_Required action_.
In the records below, find the line that contains "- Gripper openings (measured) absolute" and the line that contains "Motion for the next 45", then retype exactly those two lines and every line between them.
*-*-*
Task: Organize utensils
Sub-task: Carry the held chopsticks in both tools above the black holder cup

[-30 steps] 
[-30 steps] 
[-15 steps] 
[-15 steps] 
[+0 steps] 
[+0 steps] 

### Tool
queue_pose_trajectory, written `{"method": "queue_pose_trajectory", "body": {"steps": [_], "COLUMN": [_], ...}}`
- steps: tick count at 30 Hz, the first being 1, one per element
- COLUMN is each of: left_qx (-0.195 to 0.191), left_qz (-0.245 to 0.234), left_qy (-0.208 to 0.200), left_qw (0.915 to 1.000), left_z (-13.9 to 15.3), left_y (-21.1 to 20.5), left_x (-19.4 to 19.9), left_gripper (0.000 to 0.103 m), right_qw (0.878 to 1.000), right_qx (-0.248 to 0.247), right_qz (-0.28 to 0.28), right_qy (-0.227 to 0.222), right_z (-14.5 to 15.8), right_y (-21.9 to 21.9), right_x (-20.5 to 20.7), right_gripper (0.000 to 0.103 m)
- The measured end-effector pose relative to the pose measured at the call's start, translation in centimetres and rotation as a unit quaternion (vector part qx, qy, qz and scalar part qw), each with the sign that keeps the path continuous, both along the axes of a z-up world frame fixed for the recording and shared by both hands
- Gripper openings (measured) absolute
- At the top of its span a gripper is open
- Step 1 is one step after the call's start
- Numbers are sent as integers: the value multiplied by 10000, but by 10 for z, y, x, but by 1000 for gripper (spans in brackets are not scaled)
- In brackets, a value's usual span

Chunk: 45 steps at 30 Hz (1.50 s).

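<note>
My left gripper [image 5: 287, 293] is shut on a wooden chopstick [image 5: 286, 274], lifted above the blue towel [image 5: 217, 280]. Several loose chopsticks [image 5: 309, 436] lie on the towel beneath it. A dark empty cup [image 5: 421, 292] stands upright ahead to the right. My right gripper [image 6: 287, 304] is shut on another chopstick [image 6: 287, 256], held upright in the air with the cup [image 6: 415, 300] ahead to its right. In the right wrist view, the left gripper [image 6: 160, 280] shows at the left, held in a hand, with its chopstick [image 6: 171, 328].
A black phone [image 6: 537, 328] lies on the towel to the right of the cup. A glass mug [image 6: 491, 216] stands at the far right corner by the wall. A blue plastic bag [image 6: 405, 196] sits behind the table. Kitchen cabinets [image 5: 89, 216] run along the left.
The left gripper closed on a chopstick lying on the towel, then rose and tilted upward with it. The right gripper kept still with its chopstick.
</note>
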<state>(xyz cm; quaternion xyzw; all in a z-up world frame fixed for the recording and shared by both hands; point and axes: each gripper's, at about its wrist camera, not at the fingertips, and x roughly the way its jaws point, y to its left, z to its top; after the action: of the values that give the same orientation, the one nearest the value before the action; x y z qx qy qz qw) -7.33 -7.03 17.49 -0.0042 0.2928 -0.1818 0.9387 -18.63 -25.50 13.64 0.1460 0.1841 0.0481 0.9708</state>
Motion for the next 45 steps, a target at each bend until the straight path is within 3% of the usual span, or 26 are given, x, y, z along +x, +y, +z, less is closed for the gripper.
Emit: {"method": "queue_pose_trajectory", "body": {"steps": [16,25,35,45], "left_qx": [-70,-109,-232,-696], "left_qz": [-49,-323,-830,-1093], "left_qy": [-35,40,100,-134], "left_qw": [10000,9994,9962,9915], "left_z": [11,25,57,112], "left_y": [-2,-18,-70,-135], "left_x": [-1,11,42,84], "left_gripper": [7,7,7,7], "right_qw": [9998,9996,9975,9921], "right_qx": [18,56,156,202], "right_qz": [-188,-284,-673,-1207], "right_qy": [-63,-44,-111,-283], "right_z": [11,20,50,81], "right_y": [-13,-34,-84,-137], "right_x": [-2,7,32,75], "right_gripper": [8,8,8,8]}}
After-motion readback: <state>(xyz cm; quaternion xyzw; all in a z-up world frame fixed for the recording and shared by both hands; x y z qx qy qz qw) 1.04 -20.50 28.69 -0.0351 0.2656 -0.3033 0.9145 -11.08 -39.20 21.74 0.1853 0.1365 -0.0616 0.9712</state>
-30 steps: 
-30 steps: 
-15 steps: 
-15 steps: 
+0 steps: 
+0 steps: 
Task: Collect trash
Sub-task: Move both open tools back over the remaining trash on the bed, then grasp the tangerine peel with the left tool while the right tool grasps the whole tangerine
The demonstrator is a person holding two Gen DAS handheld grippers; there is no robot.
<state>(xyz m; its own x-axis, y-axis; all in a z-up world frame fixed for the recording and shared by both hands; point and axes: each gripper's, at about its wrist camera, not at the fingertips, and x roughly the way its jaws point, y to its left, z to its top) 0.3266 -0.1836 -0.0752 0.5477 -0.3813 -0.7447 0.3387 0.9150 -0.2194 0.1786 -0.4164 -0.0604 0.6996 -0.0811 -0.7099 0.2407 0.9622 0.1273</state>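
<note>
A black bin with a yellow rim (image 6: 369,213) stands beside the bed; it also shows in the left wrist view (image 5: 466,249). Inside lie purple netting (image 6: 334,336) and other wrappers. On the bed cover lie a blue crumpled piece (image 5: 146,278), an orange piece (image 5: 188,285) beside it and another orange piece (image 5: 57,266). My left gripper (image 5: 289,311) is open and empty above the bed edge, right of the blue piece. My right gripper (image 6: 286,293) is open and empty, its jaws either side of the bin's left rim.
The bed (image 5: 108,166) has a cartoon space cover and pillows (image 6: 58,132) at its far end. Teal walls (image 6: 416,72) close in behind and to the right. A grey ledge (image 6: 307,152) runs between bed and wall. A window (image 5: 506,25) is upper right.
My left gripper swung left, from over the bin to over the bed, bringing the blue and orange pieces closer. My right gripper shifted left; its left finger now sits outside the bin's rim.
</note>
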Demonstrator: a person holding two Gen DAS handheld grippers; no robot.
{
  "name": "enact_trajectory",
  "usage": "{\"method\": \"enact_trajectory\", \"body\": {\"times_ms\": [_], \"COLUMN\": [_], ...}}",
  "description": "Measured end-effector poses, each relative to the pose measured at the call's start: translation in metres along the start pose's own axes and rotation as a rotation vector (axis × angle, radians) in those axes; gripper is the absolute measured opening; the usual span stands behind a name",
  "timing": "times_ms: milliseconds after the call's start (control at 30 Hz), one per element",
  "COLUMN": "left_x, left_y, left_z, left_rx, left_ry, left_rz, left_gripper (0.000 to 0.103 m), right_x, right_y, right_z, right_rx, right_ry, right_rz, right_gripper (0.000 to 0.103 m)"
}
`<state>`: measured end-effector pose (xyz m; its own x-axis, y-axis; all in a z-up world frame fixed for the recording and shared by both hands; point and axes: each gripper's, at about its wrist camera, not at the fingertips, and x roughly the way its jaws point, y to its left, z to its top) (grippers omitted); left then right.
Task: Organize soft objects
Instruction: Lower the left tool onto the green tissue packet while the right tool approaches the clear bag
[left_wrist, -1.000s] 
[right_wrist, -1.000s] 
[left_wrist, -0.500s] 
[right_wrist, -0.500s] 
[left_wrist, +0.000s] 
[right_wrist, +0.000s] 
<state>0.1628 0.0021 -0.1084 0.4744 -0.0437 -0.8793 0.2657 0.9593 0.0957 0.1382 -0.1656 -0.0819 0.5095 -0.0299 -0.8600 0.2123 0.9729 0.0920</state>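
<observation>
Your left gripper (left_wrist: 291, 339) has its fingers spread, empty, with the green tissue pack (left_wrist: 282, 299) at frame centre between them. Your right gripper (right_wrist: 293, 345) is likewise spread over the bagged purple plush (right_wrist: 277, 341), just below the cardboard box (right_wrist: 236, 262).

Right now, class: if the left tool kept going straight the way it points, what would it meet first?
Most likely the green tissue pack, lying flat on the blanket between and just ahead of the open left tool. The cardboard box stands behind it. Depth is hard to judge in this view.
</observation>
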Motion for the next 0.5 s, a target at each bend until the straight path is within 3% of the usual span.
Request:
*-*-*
_Task response_.
- Gripper openings (measured) absolute
- At the top of its span a gripper is open
- Step 1 is one step after the call's start
- Numbers are sent as integers: the value multiplied by 10000, but by 10 for z, y, x, but by 1000 for gripper (spans in brackets are not scaled)
- In brackets, a value's usual span

Chunk: 45 steps at 30 Hz (1.50 s).

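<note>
My left gripper [image 5: 287, 293] is shut on a wooden chopstick [image 5: 286, 274], lifted above the blue towel [image 5: 217, 280]. Several loose chopsticks [image 5: 309, 436] lie on the towel beneath it. A dark empty cup [image 5: 421, 292] stands upright ahead to the right. My right gripper [image 6: 287, 304] is shut on another chopstick [image 6: 287, 256], held upright in the air with the cup [image 6: 415, 300] ahead to its right. In the right wrist view, the left gripper [image 6: 160, 280] shows at the left, held in a hand, with its chopstick [image 6: 171, 328].
A black phone [image 6: 537, 328] lies on the towel to the right of the cup. A glass mug [image 6: 491, 216] stands at the far right corner by the wall. A blue plastic bag [image 6: 405, 196] sits behind the table. Kitchen cabinets [image 5: 89, 216] run along the left.
The left gripper closed on a chopstick lying on the towel, then rose and tilted upward with it. The right gripper kept still with its chopstick.
</note>
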<state>(xyz cm; quaternion xyzw; all in a z-up world frame fixed for the recording and shared by both hands; point and axes: each gripper's, at about its wrist camera, not at the fingertips, and x roughly the way its jaws point, y to its left, z to its top; after the action: of the values that give the same orientation, the one nearest the value before the action; x y z qx qy qz qw) -7.33 -7.03 17.49 -0.0042 0.2928 -0.1818 0.9387 -18.63 -25.50 13.64 0.1460 0.1841 0.0481 0.9708</state>
Motion for the next 45 steps, a target at each bend until the straight path is within 3% of the usual span, or 26 are given, x, y, z along +x, +y, +z, less is closed for the gripper.

No more output is required.